AIM OF THE TASK: In the listing below, count every line that contains "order". Give nothing but the number.

══════════

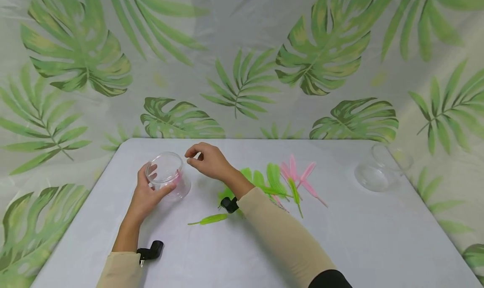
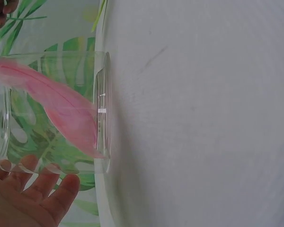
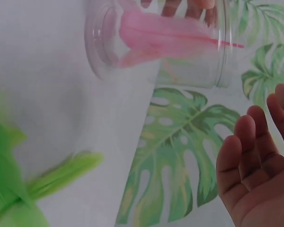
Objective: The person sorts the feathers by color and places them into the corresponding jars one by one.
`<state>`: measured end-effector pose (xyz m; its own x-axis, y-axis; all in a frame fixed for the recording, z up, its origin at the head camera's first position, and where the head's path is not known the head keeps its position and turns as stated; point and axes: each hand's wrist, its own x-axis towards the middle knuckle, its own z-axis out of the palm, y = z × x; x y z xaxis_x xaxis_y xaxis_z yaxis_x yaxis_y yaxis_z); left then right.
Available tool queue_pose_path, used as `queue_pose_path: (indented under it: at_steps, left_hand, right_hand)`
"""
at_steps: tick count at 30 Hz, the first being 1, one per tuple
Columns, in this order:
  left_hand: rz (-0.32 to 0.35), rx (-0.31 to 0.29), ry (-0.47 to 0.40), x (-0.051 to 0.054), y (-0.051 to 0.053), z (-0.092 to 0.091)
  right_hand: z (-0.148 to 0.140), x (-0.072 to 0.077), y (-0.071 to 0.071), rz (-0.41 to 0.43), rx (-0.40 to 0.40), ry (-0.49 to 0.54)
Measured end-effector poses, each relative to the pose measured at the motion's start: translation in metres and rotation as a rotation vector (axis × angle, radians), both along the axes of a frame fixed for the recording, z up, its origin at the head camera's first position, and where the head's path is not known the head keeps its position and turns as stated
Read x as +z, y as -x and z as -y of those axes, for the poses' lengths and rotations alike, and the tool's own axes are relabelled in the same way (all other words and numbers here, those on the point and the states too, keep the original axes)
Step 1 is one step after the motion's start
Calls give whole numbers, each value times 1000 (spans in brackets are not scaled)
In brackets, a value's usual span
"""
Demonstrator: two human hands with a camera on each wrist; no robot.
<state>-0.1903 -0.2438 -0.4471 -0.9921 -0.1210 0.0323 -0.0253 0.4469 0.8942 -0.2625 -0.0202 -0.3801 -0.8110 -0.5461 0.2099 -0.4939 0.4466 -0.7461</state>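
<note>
My left hand (image 1: 149, 194) grips a clear jar (image 1: 184, 188) from its left side, thumb across the front. Inside lies a pink feather (image 2: 61, 106); its thin quill pokes past the rim in the right wrist view. The jar stands upright, near or on the white table. Just right of the jar's mouth hovers my right hand (image 1: 209, 161), apart from it. Its fingers (image 3: 244, 137) bend loosely and nothing shows between them. Below and behind the right forearm lie several green feathers (image 1: 273, 176) and several pink feathers (image 1: 309, 170), partly hidden by the arm.
A second clear jar-like container (image 1: 372, 178) stands near the table's right edge. One green feather (image 1: 213, 219) lies apart, nearer the front. The white tablecloth (image 1: 378, 237) covers the table, and a leaf-print sheet (image 1: 242, 10) hangs behind it.
</note>
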Motion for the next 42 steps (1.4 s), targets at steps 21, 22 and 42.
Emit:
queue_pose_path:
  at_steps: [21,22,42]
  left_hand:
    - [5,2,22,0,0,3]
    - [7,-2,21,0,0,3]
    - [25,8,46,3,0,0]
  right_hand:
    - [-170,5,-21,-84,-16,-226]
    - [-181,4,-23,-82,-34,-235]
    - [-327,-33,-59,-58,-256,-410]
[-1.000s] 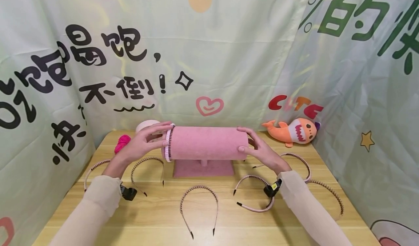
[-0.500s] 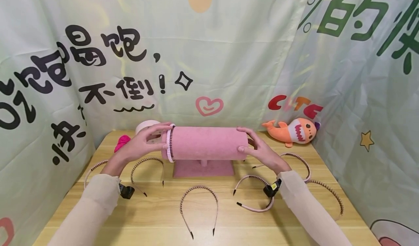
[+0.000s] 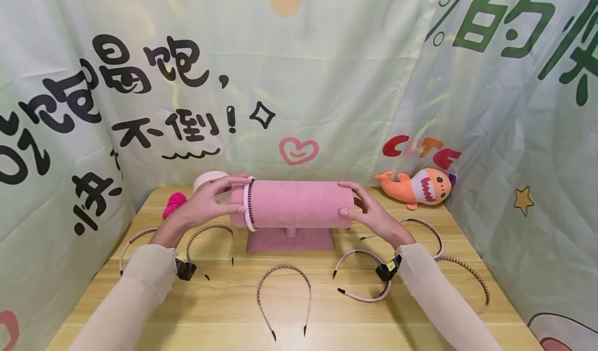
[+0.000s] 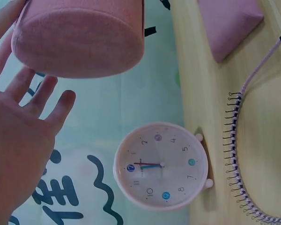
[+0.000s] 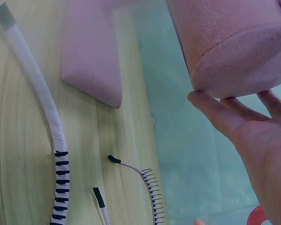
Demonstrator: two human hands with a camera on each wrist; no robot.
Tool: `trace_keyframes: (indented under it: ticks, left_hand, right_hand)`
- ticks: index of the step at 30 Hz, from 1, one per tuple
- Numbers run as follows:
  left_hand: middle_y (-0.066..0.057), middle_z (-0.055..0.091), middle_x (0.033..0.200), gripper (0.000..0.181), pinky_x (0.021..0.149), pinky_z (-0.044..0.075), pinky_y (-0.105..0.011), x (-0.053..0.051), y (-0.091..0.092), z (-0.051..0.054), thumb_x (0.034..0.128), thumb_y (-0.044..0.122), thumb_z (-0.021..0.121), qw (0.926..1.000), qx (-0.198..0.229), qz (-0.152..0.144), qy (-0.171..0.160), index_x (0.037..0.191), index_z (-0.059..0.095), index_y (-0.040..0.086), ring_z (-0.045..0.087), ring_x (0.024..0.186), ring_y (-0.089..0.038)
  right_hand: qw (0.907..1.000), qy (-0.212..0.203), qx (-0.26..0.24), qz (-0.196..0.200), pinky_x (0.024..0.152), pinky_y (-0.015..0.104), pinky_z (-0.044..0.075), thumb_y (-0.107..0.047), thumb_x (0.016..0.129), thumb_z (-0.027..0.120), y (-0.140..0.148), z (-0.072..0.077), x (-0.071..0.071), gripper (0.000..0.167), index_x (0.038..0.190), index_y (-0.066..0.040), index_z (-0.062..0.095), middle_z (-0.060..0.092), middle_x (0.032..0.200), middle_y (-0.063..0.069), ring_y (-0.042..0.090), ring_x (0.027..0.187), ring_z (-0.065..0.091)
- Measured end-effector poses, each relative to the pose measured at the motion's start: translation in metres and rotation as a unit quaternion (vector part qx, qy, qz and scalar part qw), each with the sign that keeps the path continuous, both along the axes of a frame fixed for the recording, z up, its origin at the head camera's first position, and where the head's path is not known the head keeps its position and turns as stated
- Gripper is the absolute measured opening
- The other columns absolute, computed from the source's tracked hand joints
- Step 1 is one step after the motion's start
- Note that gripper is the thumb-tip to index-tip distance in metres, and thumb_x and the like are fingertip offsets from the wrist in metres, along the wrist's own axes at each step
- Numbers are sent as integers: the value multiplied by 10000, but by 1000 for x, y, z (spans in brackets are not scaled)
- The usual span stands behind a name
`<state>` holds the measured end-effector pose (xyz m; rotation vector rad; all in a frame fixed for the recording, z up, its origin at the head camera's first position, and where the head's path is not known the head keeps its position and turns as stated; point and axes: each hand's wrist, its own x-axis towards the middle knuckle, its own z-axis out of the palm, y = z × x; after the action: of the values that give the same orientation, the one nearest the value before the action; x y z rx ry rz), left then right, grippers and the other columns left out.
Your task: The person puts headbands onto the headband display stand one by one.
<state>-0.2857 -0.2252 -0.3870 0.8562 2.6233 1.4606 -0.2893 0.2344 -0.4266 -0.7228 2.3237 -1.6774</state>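
Note:
A pink padded roll [image 3: 301, 203] lies level on its pink stand [image 3: 289, 242]. Around its left part sits a white headband with dark teeth [image 3: 249, 218]. My left hand [image 3: 201, 203] holds this band between fingers at the top and the thumb in front. The left wrist view has the spread fingers of that hand [image 4: 18, 136] beside the roll's end [image 4: 79, 47]; the band is hidden there. My right hand [image 3: 378, 218] grips the roll's right end, index finger above and thumb in front. In the right wrist view, fingertips of that hand [image 5: 260, 140] touch the end [image 5: 246, 65].
Several toothed headbands lie on the wooden table [image 3: 224, 309], one at front centre [image 3: 284, 267], others left and right. Behind the left hand stands a round clock [image 4: 161, 187], with bright pink yarn [image 3: 175, 204] beside it. An orange plush shark [image 3: 397, 188] lies back right.
The headband around the roll has shifted a little to the right, and my left hand has moved right with it. My right hand has stayed at the roll's right end.

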Motion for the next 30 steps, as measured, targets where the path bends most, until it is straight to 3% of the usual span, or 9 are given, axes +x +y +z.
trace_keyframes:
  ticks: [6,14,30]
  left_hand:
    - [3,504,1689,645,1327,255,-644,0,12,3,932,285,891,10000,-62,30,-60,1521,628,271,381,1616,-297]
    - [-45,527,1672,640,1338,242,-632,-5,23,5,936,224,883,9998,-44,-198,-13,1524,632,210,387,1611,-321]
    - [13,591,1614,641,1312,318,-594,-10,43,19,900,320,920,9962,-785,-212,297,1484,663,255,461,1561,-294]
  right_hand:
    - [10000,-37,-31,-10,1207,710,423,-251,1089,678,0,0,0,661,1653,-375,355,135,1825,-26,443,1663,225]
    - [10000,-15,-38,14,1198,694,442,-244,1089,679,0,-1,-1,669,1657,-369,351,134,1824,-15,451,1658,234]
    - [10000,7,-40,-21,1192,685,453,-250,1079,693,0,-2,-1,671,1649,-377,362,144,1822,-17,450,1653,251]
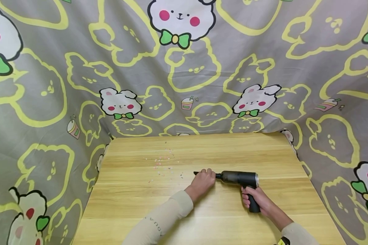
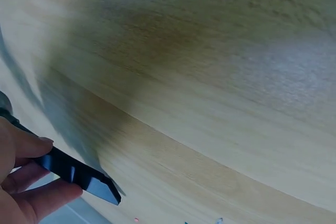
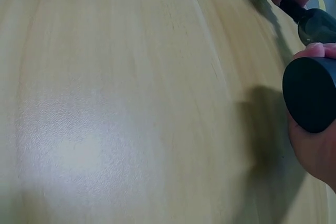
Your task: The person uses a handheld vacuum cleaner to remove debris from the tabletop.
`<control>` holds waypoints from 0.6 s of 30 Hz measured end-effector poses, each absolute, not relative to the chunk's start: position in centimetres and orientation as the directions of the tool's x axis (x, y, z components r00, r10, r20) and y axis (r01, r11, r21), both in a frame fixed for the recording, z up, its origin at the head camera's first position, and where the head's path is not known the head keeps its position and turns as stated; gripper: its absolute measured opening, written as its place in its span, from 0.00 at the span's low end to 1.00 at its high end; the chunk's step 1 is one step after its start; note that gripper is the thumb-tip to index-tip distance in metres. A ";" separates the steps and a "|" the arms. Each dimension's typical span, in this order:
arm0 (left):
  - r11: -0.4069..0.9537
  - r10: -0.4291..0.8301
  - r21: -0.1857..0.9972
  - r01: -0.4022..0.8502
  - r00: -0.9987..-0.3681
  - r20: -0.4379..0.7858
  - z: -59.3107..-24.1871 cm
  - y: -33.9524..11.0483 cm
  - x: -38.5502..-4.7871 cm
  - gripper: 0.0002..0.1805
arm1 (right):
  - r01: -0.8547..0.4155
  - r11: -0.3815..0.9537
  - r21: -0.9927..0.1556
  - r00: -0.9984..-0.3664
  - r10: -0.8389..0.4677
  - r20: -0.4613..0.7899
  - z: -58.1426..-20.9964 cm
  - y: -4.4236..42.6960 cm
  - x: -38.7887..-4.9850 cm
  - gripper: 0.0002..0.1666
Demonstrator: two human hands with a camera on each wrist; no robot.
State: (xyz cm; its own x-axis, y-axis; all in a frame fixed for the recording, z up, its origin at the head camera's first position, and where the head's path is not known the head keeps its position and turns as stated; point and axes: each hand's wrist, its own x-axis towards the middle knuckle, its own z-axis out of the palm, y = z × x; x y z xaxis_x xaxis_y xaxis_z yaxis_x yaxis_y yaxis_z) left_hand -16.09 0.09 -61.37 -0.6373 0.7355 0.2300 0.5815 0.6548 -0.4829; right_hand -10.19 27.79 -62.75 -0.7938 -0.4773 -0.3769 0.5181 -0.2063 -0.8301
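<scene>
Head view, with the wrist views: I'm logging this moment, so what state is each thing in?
Black pistol-shaped device: held by its handle; on or off, cannot tell.
Nozzle: at the device's front end; how firmly fitted, cannot tell.
Left hand: pinching the nozzle.
Right hand: gripping the handle.
Small scraps: scattered over the table.
Patterned curtain: hanging, creased.

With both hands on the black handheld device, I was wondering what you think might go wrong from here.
The left hand pinches the slim nozzle, so a sideways pull might work it loose from the black device that the right hand grips. The tiny bits lie spread out, so such a narrow nozzle could miss some.
</scene>
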 end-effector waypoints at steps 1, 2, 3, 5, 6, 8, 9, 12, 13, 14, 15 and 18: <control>0.655 0.734 -0.486 0.578 -0.641 0.227 -61.4 0.0 -16.1 0.05 | 0.518 -0.206 -0.830 -0.795 -0.475 -0.378 -62.7 27.7 -10.2 0.06; 0.656 0.731 -0.488 0.576 -0.645 0.221 -61.3 -0.1 -16.1 0.05 | 0.517 -0.204 -0.831 -0.796 -0.472 -0.379 -62.7 27.6 -10.3 0.06; 0.657 0.729 -0.488 0.575 -0.649 0.217 -61.3 -0.2 -16.1 0.05 | 0.516 -0.203 -0.832 -0.797 -0.471 -0.380 -62.7 27.5 -10.4 0.05; 0.659 0.726 -0.486 0.574 -0.655 0.209 -61.2 -0.4 -16.1 0.06 | 0.514 -0.199 -0.834 -0.798 -0.468 -0.380 -62.7 27.3 -10.4 0.04; 0.661 0.724 -0.481 0.576 -0.658 0.207 -61.1 -0.5 -16.1 0.05 | 0.513 -0.197 -0.836 -0.798 -0.467 -0.380 -62.7 27.2 -10.5 0.04; 0.664 0.721 -0.473 0.579 -0.663 0.201 -61.0 -0.7 -16.1 0.05 | 0.509 -0.191 -0.840 -0.800 -0.466 -0.378 -62.7 27.0 -10.5 0.04; 0.666 0.719 -0.470 0.579 -0.665 0.200 -60.9 -0.8 -16.1 0.04 | 0.507 -0.190 -0.841 -0.800 -0.467 -0.377 -62.6 26.9 -10.5 0.04; 0.671 0.712 -0.466 0.577 -0.677 0.188 -60.8 -1.1 -16.1 0.04 | 0.502 -0.189 -0.844 -0.801 -0.470 -0.371 -62.7 26.5 -10.7 0.04; 0.672 0.710 -0.467 0.575 -0.680 0.183 -60.7 -1.2 -16.1 0.05 | 0.501 -0.189 -0.844 -0.802 -0.469 -0.371 -62.7 26.4 -10.7 0.04; 0.673 0.708 -0.467 0.574 -0.684 0.179 -60.7 -1.3 -16.1 0.05 | 0.499 -0.190 -0.845 -0.802 -0.469 -0.369 -62.7 26.2 -10.8 0.04; 0.675 0.705 -0.465 0.573 -0.686 0.179 -60.7 -1.4 -16.2 0.05 | 0.501 -0.194 -0.843 -0.803 -0.468 -0.369 -62.7 26.1 -10.8 0.04; 0.679 0.703 -0.460 0.573 -0.687 0.183 -60.7 -1.7 -16.3 0.06 | 0.500 -0.199 -0.843 -0.805 -0.465 -0.369 -62.7 25.7 -11.0 0.03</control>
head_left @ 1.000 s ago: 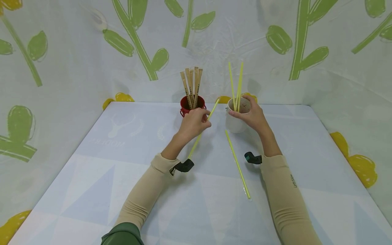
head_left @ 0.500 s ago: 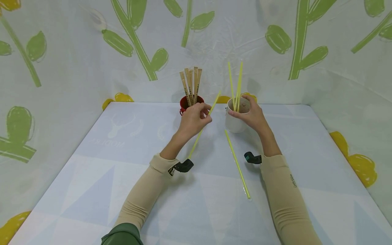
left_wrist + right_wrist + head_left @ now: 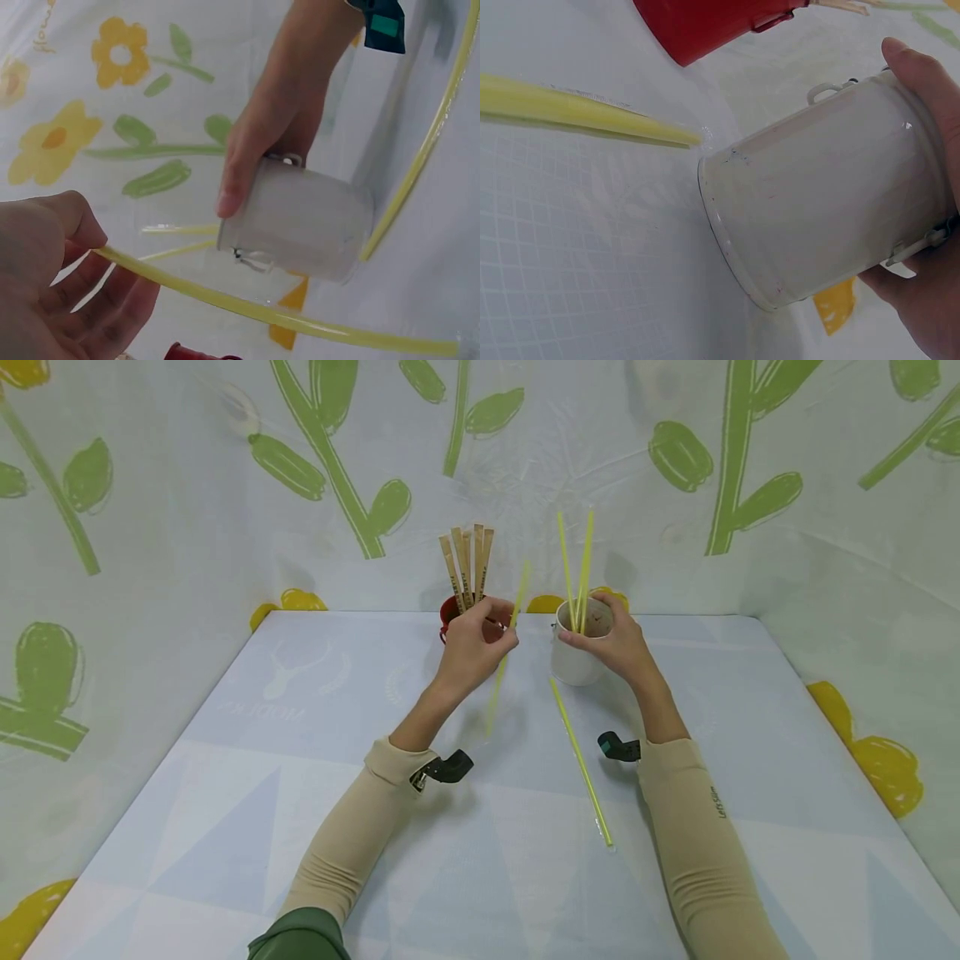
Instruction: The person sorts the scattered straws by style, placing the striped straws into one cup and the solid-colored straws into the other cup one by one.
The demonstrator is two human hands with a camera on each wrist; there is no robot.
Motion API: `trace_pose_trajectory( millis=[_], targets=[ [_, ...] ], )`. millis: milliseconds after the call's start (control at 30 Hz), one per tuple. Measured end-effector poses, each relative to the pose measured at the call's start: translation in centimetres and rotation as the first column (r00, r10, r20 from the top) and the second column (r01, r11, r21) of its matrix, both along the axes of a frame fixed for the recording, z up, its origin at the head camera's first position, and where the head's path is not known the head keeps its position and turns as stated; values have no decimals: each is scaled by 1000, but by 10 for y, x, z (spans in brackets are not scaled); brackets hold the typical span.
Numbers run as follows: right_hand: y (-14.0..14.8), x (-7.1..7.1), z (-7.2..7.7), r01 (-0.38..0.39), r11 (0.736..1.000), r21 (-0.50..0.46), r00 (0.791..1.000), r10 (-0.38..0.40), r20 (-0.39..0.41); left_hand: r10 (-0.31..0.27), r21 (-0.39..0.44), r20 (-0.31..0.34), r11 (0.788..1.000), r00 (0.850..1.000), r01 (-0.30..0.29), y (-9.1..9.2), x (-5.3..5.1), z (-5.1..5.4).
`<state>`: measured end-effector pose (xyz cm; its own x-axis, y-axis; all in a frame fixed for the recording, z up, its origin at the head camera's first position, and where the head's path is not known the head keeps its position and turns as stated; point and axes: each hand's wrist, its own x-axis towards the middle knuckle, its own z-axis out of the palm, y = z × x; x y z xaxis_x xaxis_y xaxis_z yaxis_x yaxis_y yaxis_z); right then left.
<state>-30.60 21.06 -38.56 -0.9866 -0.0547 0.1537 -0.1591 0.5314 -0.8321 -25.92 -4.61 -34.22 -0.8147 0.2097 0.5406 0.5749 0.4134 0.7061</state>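
Between thumb and fingers, my left hand (image 3: 476,643) pinches a yellow straw in a clear wrapper (image 3: 300,324), raised off the table and tilted, its upper end blurred in the head view. My right hand (image 3: 615,639) grips the rim of a white metal bucket (image 3: 825,195), which stands upright on the table. Several yellow straws (image 3: 585,560) stick up out of this bucket. Another wrapped yellow straw (image 3: 581,760) lies on the table in front of the bucket.
Behind my left hand stands a small red bucket (image 3: 448,610) with several paper-wrapped sticks (image 3: 467,564) in it, partly hidden by the hand. The pale patterned table (image 3: 337,827) ends at a flower-printed sheet (image 3: 570,435) at the back.
My left hand has moved slightly up, lifting the straw and turning it more upright; its lower end has come away from beside the wrist camera. My right hand keeps its hold on the white bucket.
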Motion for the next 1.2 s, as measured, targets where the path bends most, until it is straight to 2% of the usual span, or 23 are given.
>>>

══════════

OUTPUT FOR THIS TASK: 2